• What to produce:
From the line with "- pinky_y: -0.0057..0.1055" to the line with "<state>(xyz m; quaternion", retype every line exactly, including those two, and leave out the rest of the data below.

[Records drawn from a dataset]
+ + +
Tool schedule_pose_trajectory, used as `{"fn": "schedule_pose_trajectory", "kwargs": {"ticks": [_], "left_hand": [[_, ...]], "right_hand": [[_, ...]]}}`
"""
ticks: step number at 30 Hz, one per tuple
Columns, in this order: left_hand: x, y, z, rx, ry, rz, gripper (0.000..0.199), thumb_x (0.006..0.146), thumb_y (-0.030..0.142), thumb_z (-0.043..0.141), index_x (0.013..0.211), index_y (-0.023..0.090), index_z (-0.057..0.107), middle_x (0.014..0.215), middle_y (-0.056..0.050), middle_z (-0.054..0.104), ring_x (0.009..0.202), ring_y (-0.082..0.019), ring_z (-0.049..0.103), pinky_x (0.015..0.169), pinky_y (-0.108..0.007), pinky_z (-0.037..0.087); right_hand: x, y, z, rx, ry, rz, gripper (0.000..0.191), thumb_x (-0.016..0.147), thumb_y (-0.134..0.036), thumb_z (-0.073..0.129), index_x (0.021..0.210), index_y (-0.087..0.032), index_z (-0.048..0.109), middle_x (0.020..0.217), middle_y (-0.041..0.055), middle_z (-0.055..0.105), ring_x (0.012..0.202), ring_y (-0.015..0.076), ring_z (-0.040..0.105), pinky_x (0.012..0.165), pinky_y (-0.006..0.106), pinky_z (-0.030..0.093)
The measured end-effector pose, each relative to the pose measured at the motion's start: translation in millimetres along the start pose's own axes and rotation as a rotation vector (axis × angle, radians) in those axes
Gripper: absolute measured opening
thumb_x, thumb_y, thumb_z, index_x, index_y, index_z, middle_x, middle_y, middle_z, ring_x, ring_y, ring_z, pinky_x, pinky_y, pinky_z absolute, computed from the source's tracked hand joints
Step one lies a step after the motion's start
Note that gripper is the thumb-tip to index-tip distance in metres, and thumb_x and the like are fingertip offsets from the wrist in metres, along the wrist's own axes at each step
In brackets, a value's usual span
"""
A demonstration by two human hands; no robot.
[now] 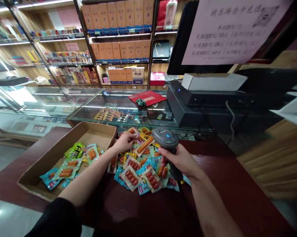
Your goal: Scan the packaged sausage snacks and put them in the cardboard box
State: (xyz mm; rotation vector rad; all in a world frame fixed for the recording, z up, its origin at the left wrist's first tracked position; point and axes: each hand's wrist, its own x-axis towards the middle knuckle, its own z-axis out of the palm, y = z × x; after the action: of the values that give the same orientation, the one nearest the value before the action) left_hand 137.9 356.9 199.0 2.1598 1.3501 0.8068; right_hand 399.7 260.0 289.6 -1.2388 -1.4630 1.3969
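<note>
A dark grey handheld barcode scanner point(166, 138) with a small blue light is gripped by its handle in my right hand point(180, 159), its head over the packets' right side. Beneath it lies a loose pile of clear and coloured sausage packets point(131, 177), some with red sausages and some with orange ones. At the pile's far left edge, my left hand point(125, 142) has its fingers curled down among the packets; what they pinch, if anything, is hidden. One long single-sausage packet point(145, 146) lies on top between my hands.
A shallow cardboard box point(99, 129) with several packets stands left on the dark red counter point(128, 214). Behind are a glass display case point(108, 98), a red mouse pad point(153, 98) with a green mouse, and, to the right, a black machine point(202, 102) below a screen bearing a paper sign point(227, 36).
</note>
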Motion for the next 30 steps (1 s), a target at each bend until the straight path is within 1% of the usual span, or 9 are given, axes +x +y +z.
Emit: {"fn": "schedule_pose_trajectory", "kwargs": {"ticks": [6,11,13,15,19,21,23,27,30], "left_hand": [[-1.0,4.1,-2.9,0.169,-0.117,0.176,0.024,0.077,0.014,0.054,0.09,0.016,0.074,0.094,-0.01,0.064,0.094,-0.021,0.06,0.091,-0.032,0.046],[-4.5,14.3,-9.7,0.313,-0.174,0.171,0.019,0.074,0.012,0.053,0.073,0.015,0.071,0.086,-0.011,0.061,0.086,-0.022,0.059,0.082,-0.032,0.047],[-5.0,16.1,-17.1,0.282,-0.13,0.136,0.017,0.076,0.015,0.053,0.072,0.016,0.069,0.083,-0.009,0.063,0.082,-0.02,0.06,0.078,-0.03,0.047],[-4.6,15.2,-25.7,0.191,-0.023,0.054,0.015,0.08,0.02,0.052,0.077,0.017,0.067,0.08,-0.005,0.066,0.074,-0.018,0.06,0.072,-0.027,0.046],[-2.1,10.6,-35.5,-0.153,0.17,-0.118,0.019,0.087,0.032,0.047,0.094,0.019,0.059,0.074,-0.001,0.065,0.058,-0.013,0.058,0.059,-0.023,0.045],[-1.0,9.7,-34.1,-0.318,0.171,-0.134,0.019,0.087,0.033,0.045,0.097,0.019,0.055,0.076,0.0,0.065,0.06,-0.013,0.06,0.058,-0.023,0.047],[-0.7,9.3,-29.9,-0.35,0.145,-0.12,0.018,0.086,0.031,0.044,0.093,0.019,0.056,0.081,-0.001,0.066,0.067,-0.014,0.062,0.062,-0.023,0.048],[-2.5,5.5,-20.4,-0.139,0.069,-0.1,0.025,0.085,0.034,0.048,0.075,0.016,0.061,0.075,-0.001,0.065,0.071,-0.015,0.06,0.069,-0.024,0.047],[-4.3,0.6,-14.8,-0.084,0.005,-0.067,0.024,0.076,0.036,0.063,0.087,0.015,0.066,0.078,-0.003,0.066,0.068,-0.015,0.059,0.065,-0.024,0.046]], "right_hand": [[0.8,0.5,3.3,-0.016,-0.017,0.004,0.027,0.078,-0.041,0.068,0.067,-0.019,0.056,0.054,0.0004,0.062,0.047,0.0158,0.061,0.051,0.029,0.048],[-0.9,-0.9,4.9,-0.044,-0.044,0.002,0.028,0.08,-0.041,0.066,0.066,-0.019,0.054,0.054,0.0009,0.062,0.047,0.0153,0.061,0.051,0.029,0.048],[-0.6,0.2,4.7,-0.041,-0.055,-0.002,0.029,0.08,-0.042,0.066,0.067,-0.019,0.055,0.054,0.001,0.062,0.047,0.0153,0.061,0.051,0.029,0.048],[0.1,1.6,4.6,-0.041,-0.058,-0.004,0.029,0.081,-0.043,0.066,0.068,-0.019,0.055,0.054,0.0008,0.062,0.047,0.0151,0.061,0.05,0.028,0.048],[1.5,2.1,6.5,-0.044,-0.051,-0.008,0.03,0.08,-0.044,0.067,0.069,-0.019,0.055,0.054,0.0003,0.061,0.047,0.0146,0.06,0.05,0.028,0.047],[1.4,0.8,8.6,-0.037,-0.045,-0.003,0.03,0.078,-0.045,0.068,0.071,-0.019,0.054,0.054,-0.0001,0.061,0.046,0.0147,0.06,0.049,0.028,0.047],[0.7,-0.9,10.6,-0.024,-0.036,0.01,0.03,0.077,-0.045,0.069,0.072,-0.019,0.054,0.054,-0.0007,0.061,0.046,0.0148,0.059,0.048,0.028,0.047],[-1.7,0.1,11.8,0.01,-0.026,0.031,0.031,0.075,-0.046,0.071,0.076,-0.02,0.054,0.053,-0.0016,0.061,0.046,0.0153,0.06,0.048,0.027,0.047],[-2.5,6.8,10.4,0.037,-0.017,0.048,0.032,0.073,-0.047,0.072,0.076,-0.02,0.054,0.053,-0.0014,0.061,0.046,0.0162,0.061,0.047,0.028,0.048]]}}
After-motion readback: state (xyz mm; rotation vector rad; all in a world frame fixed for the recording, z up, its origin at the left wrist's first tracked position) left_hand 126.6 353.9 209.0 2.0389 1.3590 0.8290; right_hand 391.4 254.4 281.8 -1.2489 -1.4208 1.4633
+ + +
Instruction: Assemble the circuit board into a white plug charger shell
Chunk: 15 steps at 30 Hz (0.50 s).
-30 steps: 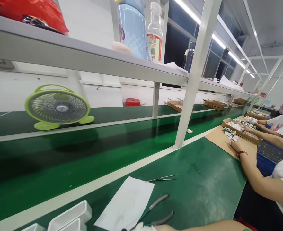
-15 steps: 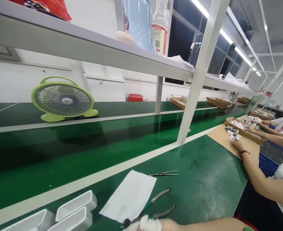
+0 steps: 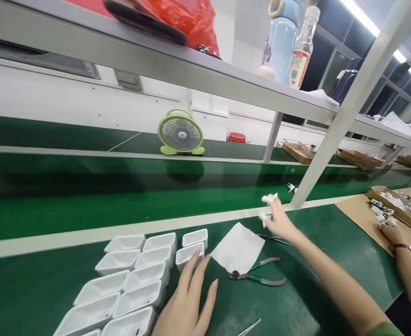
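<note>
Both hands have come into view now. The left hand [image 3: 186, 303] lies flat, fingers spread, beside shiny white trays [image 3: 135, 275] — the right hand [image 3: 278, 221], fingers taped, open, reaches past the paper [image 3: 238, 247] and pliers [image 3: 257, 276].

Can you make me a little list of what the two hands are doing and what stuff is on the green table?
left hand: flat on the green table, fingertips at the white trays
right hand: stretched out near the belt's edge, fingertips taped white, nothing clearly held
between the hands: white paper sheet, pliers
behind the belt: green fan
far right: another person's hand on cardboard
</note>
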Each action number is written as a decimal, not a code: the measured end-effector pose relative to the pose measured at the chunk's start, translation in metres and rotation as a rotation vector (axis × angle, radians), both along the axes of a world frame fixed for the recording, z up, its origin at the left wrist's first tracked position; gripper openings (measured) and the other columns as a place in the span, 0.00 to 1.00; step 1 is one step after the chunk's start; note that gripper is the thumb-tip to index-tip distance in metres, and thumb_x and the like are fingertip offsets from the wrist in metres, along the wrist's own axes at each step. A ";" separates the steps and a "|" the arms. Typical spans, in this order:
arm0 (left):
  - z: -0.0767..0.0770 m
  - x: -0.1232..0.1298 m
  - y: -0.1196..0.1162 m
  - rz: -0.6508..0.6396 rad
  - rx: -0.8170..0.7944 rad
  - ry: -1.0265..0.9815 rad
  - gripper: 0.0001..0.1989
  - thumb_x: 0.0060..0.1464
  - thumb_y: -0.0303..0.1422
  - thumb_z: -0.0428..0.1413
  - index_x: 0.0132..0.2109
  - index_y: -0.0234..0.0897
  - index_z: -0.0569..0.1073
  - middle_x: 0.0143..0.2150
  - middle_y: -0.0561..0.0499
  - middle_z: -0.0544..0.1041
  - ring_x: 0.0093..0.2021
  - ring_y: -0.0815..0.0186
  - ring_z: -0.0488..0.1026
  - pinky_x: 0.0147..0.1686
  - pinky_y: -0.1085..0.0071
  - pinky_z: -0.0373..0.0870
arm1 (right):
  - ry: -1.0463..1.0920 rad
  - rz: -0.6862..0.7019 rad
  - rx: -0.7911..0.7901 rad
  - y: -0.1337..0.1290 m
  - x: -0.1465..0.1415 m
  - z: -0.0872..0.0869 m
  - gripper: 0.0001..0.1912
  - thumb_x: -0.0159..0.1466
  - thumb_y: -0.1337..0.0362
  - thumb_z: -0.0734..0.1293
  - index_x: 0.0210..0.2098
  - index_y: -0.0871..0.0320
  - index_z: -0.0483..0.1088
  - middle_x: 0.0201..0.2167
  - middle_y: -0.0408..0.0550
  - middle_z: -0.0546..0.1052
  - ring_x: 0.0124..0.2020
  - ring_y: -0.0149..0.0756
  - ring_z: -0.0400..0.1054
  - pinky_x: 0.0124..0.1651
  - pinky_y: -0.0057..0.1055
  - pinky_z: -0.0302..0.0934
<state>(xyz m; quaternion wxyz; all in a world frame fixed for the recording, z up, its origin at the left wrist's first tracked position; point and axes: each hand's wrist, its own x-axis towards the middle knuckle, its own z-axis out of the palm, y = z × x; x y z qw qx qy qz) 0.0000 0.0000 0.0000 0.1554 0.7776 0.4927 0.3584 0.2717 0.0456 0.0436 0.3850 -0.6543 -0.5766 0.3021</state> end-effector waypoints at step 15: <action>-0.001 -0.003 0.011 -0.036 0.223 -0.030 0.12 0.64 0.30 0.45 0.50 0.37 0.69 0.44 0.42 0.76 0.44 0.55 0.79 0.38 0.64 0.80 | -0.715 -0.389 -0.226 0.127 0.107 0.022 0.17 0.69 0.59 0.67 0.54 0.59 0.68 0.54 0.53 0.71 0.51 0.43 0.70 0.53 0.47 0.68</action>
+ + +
• Written solution:
  - pinky_y: -0.0057..0.1055
  - pinky_z: -0.0302..0.0934
<state>(xyz m; quaternion wxyz; all in a world frame fixed for the recording, z up, its origin at the left wrist's first tracked position; point and axes: each hand's wrist, its own x-axis towards the middle knuckle, its own z-axis out of the palm, y = z × x; x y z qw qx qy qz) 0.0000 0.0000 0.0000 0.1554 0.7776 0.4927 0.3584 0.2717 0.0456 0.0436 0.3850 -0.6543 -0.5766 0.3021</state> end-effector waypoints at step 15: <action>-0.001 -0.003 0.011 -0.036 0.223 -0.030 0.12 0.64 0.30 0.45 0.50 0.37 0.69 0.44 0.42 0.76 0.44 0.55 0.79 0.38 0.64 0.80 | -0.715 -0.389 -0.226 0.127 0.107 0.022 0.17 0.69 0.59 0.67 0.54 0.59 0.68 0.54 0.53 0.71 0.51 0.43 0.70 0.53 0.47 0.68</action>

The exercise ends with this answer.